“The PSA clock” by Dr. Michael Glodé


Dr. Michael Glodé is a medical oncologist who practices in Colorado, and who has extensive experience in the management of prostate cancer. He also blogs on a regular basis at prost8blog. Your sitemaster tries to remember to check in on that blog site from time to time because it has long been very clear that Dr. Glodé takes the needs of his patients very seriously.

This morning, your sitemaster found out that he had missed a blog post by Dr. Glodé from late December.

In his post from December 21, entitled “The PSA clock“, which you can read for yourself, Dr. Glodé talks about how the constant monitoring of PSA levels can come to rule the lives of many patients — and many of Dr. Glodé patients included. He makes the point that letting a single test come to take over one’s life may not be the best idea when it comes to the quality of one’s life — even for men with advanced forms of prostate cancer.

He is, of course, not suggesting that the PSA test is an unimportant test. But he is suggesting that, under appropriate circumstances, the obsessive need to have one’s PSA measured every 3 months, as if the small variations that may be observed are critically important to everything one is going to do over the next 3 months, can actually become debilitating for many patients, and that “letting go” of that obsessive need may be something a lot of patients need to think about.
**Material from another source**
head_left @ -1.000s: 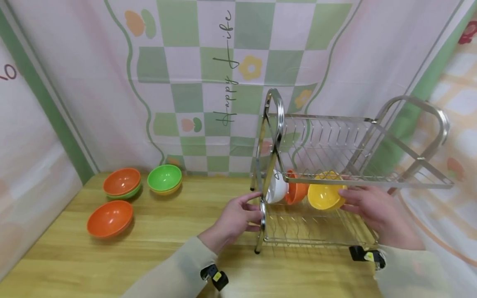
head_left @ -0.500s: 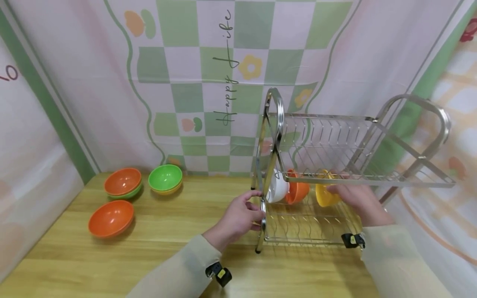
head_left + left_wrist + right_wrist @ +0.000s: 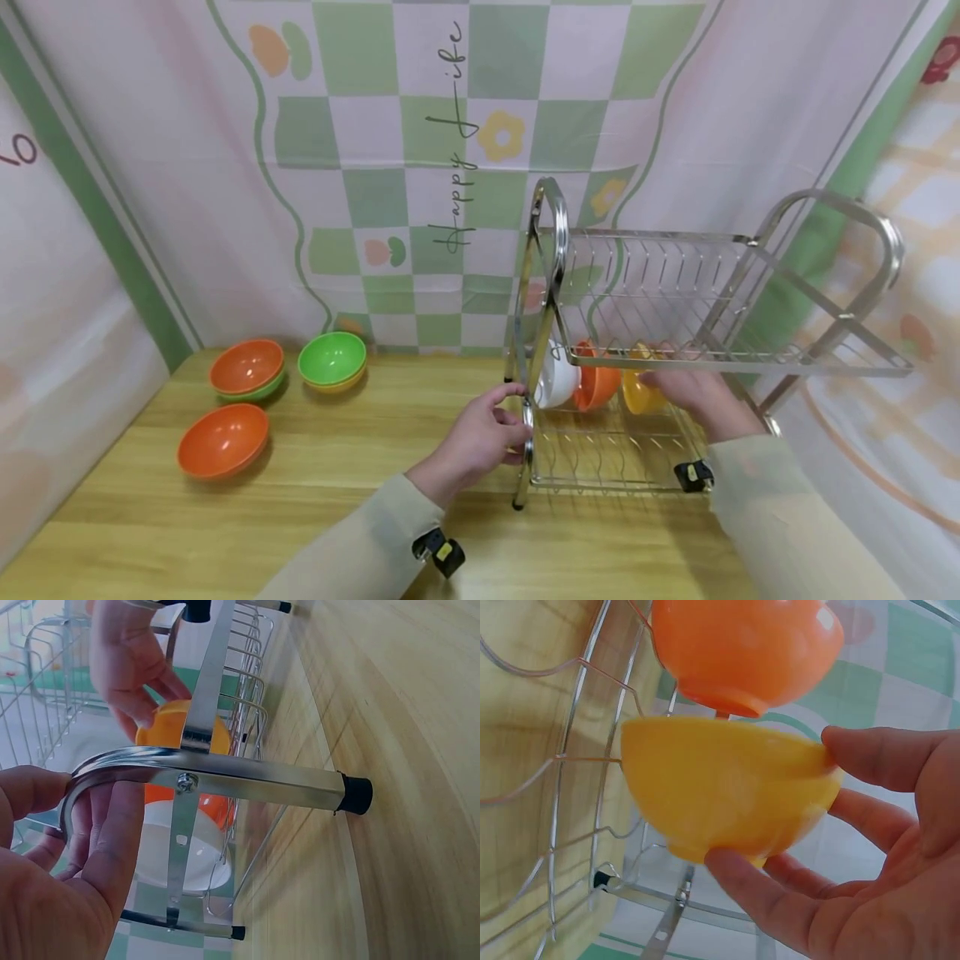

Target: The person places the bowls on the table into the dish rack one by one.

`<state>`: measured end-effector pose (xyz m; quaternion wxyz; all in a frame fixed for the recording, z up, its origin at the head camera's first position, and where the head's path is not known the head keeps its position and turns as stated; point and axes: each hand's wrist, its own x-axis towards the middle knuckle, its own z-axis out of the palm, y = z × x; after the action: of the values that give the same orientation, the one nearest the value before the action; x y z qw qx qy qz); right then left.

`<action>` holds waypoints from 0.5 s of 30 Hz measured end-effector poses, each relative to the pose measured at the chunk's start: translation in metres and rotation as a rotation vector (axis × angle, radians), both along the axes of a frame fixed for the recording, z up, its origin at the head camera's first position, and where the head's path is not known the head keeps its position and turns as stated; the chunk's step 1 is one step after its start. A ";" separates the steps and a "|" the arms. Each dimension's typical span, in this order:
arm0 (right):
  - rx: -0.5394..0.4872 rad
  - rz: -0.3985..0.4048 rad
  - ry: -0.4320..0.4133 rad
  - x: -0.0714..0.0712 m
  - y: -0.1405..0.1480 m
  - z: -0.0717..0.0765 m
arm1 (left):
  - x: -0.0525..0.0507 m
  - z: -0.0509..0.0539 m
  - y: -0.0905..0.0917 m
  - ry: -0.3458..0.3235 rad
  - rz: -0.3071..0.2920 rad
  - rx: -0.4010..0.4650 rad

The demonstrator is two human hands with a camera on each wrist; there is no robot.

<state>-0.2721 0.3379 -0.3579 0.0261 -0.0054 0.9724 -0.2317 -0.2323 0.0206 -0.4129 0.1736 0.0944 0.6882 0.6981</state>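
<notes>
On the lower tier of a two-tier metal dish rack (image 3: pixel 731 367), my right hand (image 3: pixel 701 398) grips a yellow bowl (image 3: pixel 720 787) tipped on its side. The right wrist view has the thumb at the rim and fingers against the base and outer wall. Just left of it an orange bowl (image 3: pixel 597 383) stands on edge in the wires, and beyond that a white bowl (image 3: pixel 557 382). My left hand (image 3: pixel 476 437) holds the rack's left side frame, thumb on one side of the curved tube and fingers on the other in the left wrist view.
Left on the wooden table (image 3: pixel 337 533) lie an orange bowl (image 3: pixel 223 442), another orange bowl (image 3: pixel 246 367) stacked on a green one, and a green bowl (image 3: pixel 332 358) on a yellow one. The upper tier overhangs my right hand. A patterned curtain (image 3: pixel 435 208) hangs behind.
My right hand has carried the yellow bowl deeper into the lower tier and turned it from facing forward onto its side, then leftward toward the orange bowl. The left hand stays on the frame.
</notes>
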 end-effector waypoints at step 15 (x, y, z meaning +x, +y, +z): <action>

Of course, it’s easy to say this, and probably much, much harder for many patients to do, but Dr. Glodé has been treating certainly hundreds and probably thousands of men with progressive and advanced prostate cancer for the best part of the past 30 years. He offers his comments with relevant background information and with sincerity. We recommend this blog post to all our readers.

And how did your sitemaster find out about Dr. Glodé’s post after missing it? Because when he got up this morning, there it was in an e-mail that told him about the content of this month’s ASCO Connection, which is a publication circulated to members of the American Society for Clinical Oncology (ASCO). Clearly the editors of ASCO Connection thought that this was an article that should be placed under the noses of all of ASCO’s members around the world.

9 Responses

  1. I have great respect for Dr. Glodé, but I couldn’t disagree with him more in his apparent assumption that his values are valid for most of his patients.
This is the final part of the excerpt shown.